Edelweiss Altiva Hybrid Long-Short Fund
The Altiva Hybrid Long-Short Fund aims to deliver returns by blending equity opportunities with income from arbitrage, derivatives, special situations, and fixed-income instruments. It is benchmarked against the NIFTY 50 Hybrid Composite Debt 50:50 Index and categorized as a Hybrid Long-Short Fund. Managed by Bharat Lahoti and Bhavesh Jain (equity), Dhawal Dalal and Pranavi Kulkarni (debt), and Amit Vora (overseas), the fund allows daily subscriptions and redemptions twice a week. Investors can choose between Direct and Regular Plans with Growth or IDCW options. Minimum investment is ₹10 lakh, with a 0.5% exit load within 180 days.
Structure and Strategy
Edelweiss’s Altiva Fund is structured to balance risk through a diversified portfolio mix:
Debt: Around 50% allocation, largely in AAA sovereign and AA-rated corporate bonds
Arbitrage: 20–40% to generate stable spreads
Unhedged equity: Up to 10% in special opportunities like IPOs, buybacks, and mergers
Derivatives/long-short: 10–15% for risk management and return enhancement
The fund’s expense ratio is capped at 2.35% (regular plan), similar to hybrid mutual funds. Subscriptions are open daily, while redemptions are allowed twice a week — on Mondays and Wednesdays.
Use of derivatives and long-short strategies
The fund actively employs three primary long-short strategies, with covered calls as the cornerstone. Covered calls involve holding equities while selling call options to earn a premium. This enhances yield but caps upside if the stock rallies sharply.
In volatile or directionless markets, the fund may use straddles and strangles — strategies that involve buying both calls and puts on the same or different strike prices to capture large price movements. For downside protection, it can use protective puts, which limit losses during sharp market corrections.
While these tools can boost returns and reduce volatility, they also carry execution and timing risks. Misjudging market direction or volatility trends could lead to short-term underperformance.
Taxation rules
With about half its assets in arbitrage, equity, and derivatives, the fund qualifies as a “non-equity, non-debt” product for taxation. Long-term capital gains after two years are taxed at 12.5%, lower than conventional debt or conservative hybrid funds.
Edelweiss expects AHLSF to deliver 1–2% higher returns than traditional arbitrage funds, driven by its tactical positioning and derivative exposure. For comparison, peer product SBI Magna SIF Hybrid Long-Short maintains 65–75% equity exposure and 25–35% debt.
Should investors invest?
SIFs represent an exciting evolution in India’s investment landscape, bringing hedge-fund-like flexibility to regulated mutual fund structures. They can potentially deliver steady gains across market conditions, including sideways or falling markets — something standard mutual funds struggle with.

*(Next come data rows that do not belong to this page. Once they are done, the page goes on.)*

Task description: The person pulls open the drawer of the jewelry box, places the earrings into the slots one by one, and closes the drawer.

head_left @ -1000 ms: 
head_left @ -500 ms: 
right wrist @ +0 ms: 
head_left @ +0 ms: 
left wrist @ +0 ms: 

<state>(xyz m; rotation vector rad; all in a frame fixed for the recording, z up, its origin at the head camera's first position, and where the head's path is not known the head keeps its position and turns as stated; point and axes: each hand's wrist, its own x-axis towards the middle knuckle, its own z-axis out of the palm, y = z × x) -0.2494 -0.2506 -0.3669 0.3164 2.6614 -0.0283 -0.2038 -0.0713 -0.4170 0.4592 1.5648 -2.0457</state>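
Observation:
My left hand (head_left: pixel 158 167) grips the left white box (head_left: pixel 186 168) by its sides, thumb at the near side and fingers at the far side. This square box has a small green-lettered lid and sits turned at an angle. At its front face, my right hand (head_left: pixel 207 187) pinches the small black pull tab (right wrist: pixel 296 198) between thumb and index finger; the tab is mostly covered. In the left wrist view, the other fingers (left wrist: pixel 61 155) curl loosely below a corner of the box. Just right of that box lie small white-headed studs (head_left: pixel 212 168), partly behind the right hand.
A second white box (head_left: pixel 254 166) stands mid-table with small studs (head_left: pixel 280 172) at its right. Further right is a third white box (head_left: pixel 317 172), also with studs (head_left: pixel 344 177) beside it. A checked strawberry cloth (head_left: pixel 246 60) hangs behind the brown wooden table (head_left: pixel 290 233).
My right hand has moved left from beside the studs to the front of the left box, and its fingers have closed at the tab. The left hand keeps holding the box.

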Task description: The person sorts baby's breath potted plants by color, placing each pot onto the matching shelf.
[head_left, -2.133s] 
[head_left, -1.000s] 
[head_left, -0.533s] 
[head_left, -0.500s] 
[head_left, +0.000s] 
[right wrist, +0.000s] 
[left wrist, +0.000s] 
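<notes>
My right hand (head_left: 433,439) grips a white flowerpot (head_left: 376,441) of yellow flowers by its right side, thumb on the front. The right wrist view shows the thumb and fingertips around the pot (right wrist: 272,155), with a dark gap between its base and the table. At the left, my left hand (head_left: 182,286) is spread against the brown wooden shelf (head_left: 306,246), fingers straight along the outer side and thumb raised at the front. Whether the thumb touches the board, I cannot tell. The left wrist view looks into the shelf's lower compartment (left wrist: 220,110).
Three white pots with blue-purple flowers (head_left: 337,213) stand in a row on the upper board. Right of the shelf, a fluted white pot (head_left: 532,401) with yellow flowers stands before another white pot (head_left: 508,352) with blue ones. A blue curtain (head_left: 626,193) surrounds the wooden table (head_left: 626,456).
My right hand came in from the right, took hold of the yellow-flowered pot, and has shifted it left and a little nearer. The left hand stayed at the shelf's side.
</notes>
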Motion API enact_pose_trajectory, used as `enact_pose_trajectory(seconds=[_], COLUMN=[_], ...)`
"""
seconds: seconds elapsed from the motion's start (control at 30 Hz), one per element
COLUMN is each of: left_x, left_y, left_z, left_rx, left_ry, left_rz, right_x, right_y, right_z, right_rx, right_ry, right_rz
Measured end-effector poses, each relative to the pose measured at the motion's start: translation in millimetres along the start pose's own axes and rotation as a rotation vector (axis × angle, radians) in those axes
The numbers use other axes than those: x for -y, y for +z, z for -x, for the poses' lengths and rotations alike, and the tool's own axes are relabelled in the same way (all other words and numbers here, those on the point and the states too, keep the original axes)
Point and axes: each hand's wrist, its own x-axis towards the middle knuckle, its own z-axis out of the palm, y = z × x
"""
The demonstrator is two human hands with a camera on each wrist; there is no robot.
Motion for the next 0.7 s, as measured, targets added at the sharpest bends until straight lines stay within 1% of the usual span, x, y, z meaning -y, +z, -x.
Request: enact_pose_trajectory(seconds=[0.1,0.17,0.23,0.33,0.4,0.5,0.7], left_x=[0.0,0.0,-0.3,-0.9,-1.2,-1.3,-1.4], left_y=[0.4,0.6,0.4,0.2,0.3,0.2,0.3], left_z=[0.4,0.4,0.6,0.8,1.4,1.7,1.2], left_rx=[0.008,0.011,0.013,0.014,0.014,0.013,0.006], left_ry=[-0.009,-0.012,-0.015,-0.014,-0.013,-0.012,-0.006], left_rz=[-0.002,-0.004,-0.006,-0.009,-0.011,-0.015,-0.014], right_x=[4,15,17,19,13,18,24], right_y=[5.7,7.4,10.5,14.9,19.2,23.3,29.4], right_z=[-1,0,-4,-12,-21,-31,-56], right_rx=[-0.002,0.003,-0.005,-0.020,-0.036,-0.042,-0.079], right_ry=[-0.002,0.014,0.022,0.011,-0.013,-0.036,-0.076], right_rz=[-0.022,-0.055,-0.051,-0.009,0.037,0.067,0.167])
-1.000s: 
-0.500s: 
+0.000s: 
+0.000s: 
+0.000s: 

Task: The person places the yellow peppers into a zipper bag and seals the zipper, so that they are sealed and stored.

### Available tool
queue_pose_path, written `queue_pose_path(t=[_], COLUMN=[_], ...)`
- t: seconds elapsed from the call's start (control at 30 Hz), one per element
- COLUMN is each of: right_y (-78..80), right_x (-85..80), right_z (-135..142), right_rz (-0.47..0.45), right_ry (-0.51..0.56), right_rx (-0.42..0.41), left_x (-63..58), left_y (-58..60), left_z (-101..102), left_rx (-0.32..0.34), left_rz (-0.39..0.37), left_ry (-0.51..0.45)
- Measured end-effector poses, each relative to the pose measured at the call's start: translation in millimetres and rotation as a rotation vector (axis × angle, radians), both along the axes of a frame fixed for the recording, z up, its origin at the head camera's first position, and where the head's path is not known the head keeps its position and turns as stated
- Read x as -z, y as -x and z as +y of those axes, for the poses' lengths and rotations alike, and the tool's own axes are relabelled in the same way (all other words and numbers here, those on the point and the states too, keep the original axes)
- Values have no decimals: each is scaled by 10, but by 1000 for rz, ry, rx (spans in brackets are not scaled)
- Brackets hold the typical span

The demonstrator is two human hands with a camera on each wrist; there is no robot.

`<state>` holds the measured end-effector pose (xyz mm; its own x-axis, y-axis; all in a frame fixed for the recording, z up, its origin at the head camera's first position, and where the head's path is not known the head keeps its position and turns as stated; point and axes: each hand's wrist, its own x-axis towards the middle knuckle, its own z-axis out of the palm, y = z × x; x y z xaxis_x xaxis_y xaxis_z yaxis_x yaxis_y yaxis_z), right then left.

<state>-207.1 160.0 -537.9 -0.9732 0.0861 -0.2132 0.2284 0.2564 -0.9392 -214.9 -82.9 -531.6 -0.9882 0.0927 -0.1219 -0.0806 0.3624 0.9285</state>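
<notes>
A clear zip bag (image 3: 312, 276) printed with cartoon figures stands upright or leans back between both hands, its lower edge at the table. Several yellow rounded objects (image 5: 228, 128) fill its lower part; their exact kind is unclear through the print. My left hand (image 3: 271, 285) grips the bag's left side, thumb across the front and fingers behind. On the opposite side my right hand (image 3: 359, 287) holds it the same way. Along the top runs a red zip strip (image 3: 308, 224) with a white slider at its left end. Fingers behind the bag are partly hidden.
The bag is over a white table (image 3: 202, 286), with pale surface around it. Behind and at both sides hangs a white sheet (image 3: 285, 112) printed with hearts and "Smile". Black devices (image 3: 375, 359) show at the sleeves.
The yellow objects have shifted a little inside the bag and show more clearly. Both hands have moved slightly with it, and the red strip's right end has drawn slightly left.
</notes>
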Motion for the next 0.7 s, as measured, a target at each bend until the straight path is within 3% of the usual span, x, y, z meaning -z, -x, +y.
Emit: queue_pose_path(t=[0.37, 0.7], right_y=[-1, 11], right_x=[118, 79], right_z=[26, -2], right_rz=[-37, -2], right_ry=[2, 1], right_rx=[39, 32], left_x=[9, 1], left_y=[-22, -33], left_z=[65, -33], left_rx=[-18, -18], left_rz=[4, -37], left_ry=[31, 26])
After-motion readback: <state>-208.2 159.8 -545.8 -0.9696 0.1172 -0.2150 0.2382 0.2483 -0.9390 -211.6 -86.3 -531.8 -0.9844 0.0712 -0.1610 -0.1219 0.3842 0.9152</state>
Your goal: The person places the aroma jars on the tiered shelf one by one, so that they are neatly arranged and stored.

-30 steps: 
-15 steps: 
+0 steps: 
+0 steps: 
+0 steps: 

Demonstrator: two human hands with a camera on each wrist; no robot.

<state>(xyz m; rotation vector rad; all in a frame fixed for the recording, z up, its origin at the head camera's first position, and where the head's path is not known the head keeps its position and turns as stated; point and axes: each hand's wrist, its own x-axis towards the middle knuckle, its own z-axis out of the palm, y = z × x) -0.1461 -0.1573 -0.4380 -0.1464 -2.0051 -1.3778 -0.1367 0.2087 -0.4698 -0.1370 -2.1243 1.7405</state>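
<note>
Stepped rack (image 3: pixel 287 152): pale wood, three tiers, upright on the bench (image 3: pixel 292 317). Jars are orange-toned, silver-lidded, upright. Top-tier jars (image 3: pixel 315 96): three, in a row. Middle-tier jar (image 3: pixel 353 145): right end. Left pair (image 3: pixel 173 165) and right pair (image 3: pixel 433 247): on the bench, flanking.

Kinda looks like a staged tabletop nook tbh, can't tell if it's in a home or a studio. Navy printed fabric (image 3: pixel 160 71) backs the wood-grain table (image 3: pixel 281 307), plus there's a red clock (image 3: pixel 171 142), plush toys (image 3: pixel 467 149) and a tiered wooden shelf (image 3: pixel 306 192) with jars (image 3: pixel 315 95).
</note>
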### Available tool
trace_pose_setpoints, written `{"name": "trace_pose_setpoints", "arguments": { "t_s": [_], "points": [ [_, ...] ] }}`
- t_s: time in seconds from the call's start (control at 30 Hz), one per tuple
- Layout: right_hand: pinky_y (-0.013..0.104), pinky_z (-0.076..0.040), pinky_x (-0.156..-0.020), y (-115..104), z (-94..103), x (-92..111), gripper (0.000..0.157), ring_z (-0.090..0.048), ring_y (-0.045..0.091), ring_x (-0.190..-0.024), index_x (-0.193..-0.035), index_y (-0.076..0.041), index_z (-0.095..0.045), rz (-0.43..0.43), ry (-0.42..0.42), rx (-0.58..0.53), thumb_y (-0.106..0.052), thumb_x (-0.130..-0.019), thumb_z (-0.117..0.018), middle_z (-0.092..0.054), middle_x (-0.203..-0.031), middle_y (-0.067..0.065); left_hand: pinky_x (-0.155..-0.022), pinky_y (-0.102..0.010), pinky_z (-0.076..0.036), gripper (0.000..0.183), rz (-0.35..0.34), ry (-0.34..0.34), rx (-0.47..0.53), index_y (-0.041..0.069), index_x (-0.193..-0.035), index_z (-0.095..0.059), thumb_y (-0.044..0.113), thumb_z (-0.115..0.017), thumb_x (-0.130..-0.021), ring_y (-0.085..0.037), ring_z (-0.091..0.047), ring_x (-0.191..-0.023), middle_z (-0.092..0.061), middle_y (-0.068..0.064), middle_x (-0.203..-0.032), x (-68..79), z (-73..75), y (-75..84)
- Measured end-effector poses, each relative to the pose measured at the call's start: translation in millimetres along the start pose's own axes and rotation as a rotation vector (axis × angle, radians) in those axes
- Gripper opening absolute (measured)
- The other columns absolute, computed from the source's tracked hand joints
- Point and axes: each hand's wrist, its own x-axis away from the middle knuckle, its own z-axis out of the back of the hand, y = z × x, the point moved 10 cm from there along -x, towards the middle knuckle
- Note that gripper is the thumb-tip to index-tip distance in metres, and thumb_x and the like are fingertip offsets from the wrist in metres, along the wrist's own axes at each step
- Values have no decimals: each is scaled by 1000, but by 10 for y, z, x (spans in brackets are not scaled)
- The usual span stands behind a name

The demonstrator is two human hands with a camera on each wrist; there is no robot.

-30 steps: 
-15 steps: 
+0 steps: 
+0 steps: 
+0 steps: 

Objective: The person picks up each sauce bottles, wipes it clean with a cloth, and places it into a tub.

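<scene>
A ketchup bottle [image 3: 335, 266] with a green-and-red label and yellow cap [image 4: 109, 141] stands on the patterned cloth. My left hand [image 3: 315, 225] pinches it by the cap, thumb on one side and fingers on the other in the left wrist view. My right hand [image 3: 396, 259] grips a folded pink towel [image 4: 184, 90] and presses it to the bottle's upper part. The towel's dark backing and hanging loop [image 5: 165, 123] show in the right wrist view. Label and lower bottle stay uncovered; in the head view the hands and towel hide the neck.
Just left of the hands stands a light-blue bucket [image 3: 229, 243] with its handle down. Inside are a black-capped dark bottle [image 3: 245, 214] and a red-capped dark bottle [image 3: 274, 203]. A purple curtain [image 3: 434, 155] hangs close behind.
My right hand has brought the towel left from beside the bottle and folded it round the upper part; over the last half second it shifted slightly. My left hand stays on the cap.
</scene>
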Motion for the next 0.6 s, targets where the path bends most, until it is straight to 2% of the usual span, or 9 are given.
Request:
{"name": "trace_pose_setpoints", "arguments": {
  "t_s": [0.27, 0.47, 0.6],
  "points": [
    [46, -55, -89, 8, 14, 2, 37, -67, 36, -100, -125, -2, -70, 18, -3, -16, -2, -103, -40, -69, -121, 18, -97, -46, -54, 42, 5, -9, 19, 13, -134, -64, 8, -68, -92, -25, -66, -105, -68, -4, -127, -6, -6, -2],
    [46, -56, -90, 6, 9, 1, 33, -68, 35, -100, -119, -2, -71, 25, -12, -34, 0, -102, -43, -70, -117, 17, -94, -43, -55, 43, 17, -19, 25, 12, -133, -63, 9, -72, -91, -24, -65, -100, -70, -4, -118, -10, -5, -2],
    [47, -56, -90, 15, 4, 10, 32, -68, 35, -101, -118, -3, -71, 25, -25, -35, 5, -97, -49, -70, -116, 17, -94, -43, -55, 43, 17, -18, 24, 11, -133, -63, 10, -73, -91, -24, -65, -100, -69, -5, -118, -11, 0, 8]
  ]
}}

However, experts urge caution. Indian asset managers have limited track record in long-short strategies, which require precise market calls and disciplined risk control. Even small derivative missteps could affect performance.
Financial planners suggest that only seasoned investors with at least a Rs 10 lakh allocation and a medium-risk appetite should explore SIFs. For most retail investors, diversified mutual funds or balanced advantage funds remain simpler, proven routes for wealth creation.